- **WORK TASK**
Reproduce the listing below as it stands. Leave out each image.

- **DATA EXCERPT**
★ ★ ★ ★

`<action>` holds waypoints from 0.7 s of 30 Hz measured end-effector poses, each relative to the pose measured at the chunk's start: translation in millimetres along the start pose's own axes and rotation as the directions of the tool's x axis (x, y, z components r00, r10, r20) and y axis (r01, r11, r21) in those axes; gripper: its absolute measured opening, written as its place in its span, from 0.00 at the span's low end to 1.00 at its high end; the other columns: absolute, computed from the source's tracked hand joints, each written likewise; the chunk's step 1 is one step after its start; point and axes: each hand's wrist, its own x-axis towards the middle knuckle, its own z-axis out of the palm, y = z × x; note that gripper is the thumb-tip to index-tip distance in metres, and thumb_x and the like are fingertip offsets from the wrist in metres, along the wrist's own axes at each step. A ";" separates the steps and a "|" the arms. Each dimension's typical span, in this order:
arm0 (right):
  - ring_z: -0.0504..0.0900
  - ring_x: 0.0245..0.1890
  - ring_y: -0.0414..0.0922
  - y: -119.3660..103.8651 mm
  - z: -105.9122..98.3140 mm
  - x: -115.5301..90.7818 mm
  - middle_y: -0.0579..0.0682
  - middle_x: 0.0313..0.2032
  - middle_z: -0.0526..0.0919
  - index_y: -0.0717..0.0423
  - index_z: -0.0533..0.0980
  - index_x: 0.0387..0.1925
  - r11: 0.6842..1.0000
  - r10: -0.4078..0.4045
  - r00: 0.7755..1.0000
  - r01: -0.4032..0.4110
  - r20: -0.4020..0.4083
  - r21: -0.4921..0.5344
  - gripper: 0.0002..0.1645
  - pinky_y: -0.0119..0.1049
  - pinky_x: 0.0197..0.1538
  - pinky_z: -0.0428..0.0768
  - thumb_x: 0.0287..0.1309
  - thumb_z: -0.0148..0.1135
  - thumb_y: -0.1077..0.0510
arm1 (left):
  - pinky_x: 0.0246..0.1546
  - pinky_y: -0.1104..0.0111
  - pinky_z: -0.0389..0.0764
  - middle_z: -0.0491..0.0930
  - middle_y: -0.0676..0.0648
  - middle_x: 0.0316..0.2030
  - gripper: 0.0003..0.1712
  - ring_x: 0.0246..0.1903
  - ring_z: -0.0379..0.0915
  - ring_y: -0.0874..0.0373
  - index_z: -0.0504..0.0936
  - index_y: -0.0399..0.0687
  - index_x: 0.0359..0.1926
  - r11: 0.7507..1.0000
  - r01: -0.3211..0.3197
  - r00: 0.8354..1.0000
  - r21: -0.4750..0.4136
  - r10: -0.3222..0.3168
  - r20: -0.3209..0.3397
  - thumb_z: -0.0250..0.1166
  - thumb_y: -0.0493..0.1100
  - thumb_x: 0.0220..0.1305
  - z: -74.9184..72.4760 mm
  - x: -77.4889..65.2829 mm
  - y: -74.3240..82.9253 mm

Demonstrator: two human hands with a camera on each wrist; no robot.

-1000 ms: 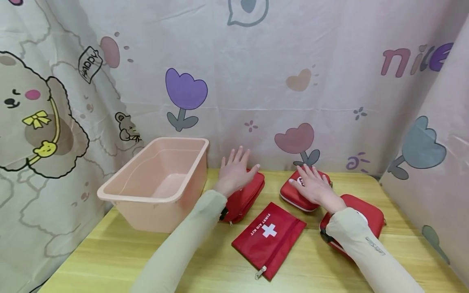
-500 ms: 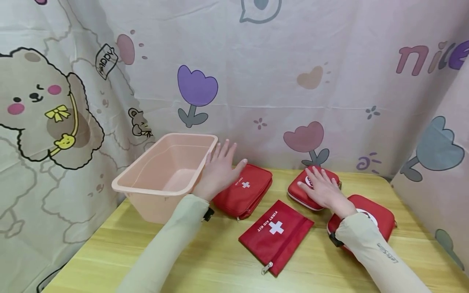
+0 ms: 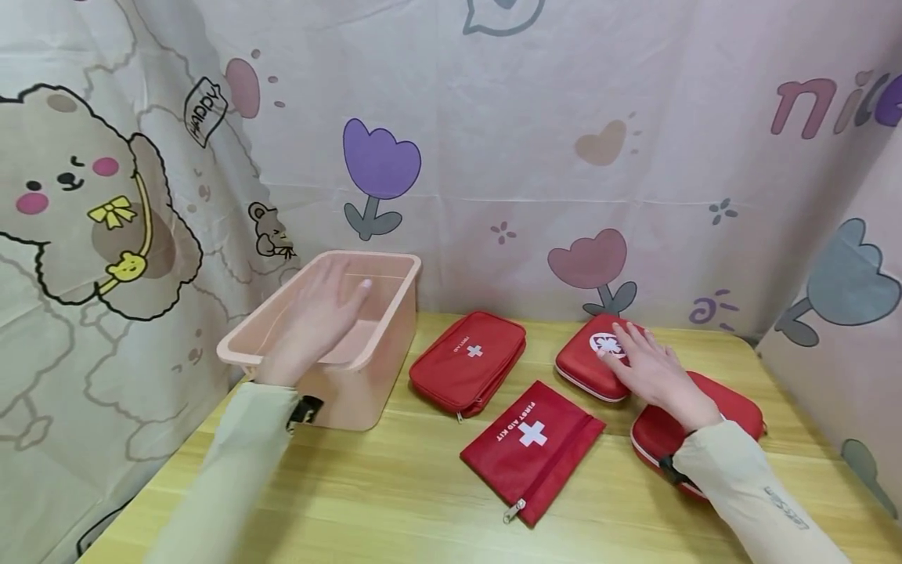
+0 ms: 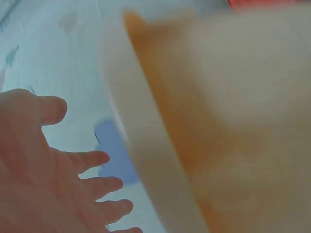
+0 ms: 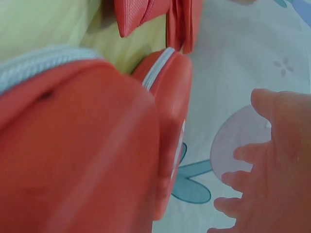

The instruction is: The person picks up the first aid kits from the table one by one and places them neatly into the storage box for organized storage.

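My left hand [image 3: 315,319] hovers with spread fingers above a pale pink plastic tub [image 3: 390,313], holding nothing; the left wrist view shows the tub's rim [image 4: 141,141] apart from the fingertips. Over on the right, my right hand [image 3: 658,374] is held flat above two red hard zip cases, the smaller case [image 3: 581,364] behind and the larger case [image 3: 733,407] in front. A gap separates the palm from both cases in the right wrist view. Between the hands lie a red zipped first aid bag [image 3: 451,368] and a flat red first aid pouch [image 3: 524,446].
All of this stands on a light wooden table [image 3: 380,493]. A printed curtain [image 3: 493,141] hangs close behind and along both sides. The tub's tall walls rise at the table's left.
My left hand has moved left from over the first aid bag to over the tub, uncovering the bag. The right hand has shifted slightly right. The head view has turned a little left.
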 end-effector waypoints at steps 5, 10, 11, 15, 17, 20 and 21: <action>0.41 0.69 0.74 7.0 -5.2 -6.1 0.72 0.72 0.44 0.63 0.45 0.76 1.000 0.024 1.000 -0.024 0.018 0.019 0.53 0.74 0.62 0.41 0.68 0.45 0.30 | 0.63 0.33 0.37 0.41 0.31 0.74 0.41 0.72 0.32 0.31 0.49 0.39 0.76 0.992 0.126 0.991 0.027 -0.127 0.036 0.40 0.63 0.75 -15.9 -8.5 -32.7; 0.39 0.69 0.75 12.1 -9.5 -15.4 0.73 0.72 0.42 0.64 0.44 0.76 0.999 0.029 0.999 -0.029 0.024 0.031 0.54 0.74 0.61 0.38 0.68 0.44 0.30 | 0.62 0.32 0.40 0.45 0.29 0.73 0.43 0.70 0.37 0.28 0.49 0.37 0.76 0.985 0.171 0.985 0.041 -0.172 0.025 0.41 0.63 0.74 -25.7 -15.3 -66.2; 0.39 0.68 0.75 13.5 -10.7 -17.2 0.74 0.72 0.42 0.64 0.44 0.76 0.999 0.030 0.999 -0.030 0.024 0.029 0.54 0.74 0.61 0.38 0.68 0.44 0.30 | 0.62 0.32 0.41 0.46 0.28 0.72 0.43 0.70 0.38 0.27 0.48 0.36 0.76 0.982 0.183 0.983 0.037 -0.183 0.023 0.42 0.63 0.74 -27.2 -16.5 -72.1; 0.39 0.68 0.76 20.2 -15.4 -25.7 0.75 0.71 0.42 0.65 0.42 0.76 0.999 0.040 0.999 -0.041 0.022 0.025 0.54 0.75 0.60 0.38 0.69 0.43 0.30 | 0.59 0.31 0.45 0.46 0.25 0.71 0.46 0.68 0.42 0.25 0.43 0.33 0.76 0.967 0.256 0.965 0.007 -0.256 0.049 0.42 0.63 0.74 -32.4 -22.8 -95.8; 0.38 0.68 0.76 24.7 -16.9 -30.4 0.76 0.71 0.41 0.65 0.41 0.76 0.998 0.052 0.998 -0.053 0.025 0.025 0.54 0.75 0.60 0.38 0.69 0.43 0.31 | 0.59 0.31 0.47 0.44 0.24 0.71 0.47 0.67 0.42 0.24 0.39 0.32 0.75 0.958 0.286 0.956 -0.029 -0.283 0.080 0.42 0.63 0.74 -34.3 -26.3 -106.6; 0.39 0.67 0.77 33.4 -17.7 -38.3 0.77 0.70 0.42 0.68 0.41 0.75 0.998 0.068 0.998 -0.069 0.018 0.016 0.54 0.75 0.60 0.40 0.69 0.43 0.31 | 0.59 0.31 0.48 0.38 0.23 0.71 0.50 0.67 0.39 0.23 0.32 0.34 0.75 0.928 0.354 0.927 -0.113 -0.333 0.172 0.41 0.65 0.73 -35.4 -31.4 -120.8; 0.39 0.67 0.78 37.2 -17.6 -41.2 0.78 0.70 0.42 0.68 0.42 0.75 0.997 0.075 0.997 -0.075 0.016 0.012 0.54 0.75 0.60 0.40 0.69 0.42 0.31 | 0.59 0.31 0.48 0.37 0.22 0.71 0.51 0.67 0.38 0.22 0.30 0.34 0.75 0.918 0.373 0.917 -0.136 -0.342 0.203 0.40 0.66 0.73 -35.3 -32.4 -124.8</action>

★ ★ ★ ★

- **ANSWER AREA**
`<action>` holds waypoints from 0.7 s of 30 Hz measured end-effector poses, each relative to the pose measured at the chunk's start: translation in millimetres along the start pose's own axes and rotation as the directions of the tool's x axis (x, y, z components r00, r10, r20) and y axis (r01, r11, r21) in those axes; gripper: its absolute measured opening, written as its place in its span, from 0.00 at the span's low end to 1.00 at its high end; the other columns: absolute, computed from the source's tracked hand joints, each written likewise; the chunk's step 1 is one step after its start; point and axes: each hand's wrist, its own x-axis towards the middle knuckle, its own z-axis out of the palm, y = z × x; note that gripper is the thumb-tip to index-tip distance in metres, and thumb_x and the like are fingertip offsets from the wrist in metres, along the wrist's own axes at each step. A ";" separates the steps and a "|" the arms. Each dimension's typical span, in this order:
arm0 (right):
  - ring_z: -0.0504..0.0900
  - ring_x: 0.0245..0.1890
  - ring_y: -0.0414..0.0922
  - y: -119.3660..103.8651 mm
  - z: -105.9122..98.3140 mm
  - x: -115.5301..90.7818 mm
  - middle_y: -0.0579..0.0682
  - middle_x: 0.0313..0.2032
  - middle_z: -0.0526..0.0919
  - index_y: -0.0717..0.0423
  - index_z: -0.0533..0.0980
  - index_x: 0.0387..0.1925
  - r11: 0.6842..1.0000
  - r10: -0.4078..0.4045
  - r00: 0.7755..1.0000
  - r01: -0.4032..0.4110
  - r20: -0.4020..0.4083
  - r21: -0.4921..0.5344
  - gripper: 0.0002..0.1645
  - pinky_y: -0.0119..0.1049
  - pinky_x: 0.0197..0.1538
  - pinky_z: -0.0428..0.0768
  - thumb_x: 0.0287..0.1309
  - thumb_z: -0.0148..0.1135
  - thumb_y: -0.1077..0.0510
arm1 (left):
  - pinky_x: 0.0246..0.1546
  - pinky_y: -0.1104..0.0111
  - pinky_z: -0.0389..0.0764
  - middle_z: -0.0491..0.0930
  - middle_y: -0.0676..0.0648
  - middle_x: 0.0316..0.2030
  - gripper: 0.0003..0.1712
  - ring_x: 0.0246..0.1903
  - ring_z: -0.0379..0.0915
  - ring_y: -0.0874..0.0373
  - index_z: -0.0504..0.0936
  - index_y: -0.0399..0.0687
  - index_x: 0.0359..0.1926
  - r11: 0.7507..1.0000
  - r01: -0.3211..0.3197
  - r00: 0.8354..1.0000
  - r21: -0.4750..0.4136
  - r10: -0.3222..0.3168
  - r20: -0.3209..0.3397
  - thumb_z: -0.0250..0.1166
  - thumb_y: -0.0493..0.1100
  - thumb_x: 0.0220..0.1305
  - z: -74.9184..72.4760 mm
  - x: -77.4889..65.2829 mm
  - y: -74.3240..82.9253 mm

Demonstrator: two human hands with a camera on each wrist; no robot.

-1000 ms: 
-500 ms: 
+0 ms: 
+0 ms: 
+0 ms: 

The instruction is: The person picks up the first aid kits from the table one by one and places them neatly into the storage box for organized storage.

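My left hand [image 3: 315,319] hovers with spread fingers above a pale pink plastic tub [image 3: 390,313], holding nothing; the left wrist view shows the tub's rim [image 4: 141,141] apart from the fingertips. Over on the right, my right hand [image 3: 658,374] is held flat above two red hard zip cases, the smaller case [image 3: 581,364] behind and the larger case [image 3: 733,407] in front. A gap separates the palm from both cases in the right wrist view. Between the hands lie a red zipped first aid bag [image 3: 451,368] and a flat red first aid pouch [image 3: 524,446].
All of this stands on a light wooden table [image 3: 380,493]. A printed curtain [image 3: 493,141] hangs close behind and along both sides. The tub's tall walls rise at the table's left.
My left hand has moved left from over the first aid bag to over the tub, uncovering the bag. The right hand has shifted slightly right. The head view has turned a little left.
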 end-effector waypoints at steps 5, 10, 11, 15, 17, 20 and 21: <action>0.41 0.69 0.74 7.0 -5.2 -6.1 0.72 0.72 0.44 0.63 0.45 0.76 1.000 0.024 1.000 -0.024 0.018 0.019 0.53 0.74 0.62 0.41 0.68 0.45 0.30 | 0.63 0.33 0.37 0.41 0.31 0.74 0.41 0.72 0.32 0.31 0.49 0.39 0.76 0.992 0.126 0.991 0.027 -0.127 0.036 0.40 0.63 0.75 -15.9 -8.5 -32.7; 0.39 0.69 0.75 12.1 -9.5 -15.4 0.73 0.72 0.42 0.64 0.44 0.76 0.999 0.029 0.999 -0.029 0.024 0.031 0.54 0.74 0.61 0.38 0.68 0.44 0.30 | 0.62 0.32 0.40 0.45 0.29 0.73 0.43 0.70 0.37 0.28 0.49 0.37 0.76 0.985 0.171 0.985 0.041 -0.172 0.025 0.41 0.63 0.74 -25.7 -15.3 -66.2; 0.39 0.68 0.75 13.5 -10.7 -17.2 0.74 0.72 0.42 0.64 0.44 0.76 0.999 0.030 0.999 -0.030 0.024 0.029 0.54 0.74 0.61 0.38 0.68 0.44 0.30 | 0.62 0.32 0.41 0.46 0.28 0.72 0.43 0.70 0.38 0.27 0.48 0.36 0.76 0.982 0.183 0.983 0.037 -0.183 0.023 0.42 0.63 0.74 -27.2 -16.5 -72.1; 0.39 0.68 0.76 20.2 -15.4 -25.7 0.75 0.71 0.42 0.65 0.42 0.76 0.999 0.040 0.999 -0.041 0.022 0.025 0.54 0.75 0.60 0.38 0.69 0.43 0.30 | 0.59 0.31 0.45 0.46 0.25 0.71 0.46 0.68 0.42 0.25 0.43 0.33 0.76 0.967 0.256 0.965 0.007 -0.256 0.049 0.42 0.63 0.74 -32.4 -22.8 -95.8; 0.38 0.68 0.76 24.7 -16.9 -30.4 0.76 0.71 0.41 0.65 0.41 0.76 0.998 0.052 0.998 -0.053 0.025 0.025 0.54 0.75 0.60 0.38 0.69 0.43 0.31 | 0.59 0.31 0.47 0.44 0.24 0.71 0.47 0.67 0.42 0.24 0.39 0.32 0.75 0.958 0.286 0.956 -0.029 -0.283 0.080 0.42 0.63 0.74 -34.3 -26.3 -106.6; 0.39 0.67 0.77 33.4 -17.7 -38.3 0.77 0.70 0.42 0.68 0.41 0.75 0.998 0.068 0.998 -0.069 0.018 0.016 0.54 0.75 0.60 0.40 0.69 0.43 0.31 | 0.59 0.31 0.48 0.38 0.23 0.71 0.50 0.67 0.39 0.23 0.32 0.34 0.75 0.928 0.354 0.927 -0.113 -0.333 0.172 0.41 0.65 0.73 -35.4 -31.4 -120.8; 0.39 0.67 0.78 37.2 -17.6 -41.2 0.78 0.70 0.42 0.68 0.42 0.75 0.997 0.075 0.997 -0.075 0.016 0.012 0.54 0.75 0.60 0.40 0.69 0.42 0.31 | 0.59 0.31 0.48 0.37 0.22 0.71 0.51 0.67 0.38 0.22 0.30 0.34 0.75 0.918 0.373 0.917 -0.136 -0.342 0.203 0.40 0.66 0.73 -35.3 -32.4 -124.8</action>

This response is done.